(Data items)
################

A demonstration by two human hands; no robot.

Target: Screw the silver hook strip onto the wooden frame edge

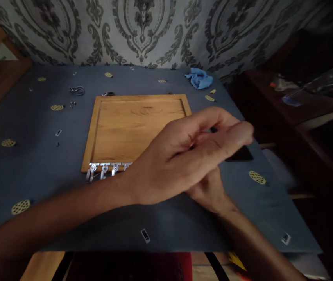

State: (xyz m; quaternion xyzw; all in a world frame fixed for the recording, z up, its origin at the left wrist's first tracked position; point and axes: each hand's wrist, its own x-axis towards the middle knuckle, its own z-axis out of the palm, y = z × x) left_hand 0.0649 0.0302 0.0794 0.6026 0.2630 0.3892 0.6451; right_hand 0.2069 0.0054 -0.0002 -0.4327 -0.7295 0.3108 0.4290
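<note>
My left hand [190, 156] is raised over the right part of a framed wooden panel [125, 128]. Its fingers are curled in and the thumb presses against them; whatever they hold, if anything, is hidden. Behind and below it is my right hand [209, 189], close against the left one, with its fingers out of sight. A small dark bit [213, 129] shows between the fingers, too little to name. Along the panel's near edge runs a row of metal hooks [104, 168], partly covered by my left forearm.
A blue cloth [198, 79] lies crumpled at the back right. Shiny metal hooks [77, 91] and several small screws [72, 104] lie left of the panel. Right of my hands is a dark flat object [241, 154]. The patterned tablecloth [184, 230] reaches the near table edge; a patterned curtain hangs behind.
</note>
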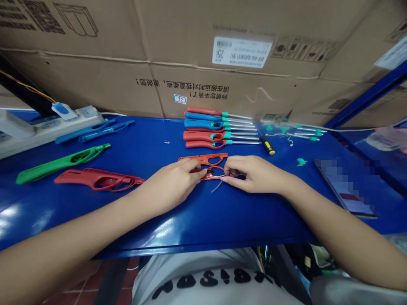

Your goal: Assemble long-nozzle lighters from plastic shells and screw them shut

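My left hand (173, 184) and my right hand (251, 173) meet at the middle of the blue table (203, 220). Both pinch a red plastic lighter shell half (213, 173) that lies flat between them. A thin wire (217, 186) hangs from under my right fingers. A second red shell half (203, 159) lies just behind the hands. Another red shell half (95, 178) lies to the left of my left wrist, untouched.
A row of assembled red and blue long lighters (216, 129) lies at the back centre. A green shell (60, 163) and blue shells (95, 130) lie at the left, near a white power strip (47, 125). A screwdriver (267, 145), teal parts (302, 132) and a phone (346, 186) lie right. Cardboard boxes (203, 55) stand behind.
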Demonstrator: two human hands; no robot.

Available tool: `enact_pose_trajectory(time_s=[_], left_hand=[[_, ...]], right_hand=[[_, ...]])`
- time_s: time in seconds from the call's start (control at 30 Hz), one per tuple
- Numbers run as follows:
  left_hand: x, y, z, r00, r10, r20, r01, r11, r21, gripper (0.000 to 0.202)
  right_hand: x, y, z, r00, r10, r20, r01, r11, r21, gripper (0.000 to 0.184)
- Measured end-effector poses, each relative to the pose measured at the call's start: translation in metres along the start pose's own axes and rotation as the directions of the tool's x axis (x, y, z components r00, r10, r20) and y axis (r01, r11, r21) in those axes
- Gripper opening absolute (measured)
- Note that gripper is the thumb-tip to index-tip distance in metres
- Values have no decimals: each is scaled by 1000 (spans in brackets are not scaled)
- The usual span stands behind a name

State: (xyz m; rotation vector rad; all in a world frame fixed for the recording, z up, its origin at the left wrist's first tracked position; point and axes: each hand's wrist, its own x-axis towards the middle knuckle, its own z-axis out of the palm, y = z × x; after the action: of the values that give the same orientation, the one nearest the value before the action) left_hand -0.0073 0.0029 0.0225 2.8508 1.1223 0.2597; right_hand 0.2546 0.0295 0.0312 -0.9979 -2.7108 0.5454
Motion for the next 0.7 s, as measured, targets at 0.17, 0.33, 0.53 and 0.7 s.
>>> enact_pose_trajectory(time_s=[0.17,0.33,0.53,0.7], left_hand=[[-2,0,1,997,34,-71,-40,996,-76,27],[-1,0,1,996,69,-51,-74,990,-117,23],[-2,-3,4,995,81,-54,-89,985,-147,28],[-2,-2,4,996,76,-52,-84,979,-187,28]], right_hand=[[4,-1,9,998,-2,-59,-2,998,-69,22],[3,-2,6,1000,-18,-14,17,999,-35,17],[1,0,0,999,-36,40,36,999,4,6],[1,1,-1,999,-36,39,35,999,37,6]])
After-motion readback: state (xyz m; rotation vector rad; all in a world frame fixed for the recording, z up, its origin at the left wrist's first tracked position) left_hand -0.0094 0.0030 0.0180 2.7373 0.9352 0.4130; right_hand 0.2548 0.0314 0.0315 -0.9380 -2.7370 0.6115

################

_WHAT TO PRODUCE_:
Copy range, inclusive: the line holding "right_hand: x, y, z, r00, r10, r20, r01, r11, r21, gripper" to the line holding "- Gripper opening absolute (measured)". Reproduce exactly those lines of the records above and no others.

_PROBLEM SOLUTION_:
  right_hand: x, y, z, r00, r10, r20, r01, r11, r21, gripper (0.000 to 0.184)
- Measured end-effector poses, each relative to the pose measured at the call's start: translation in metres along the start pose's own axes and rotation as the directions of the tool's x axis (x, y, z components r00, r10, r20) and y axis (r01, r11, r21) in those axes
- Gripper opening absolute (measured)

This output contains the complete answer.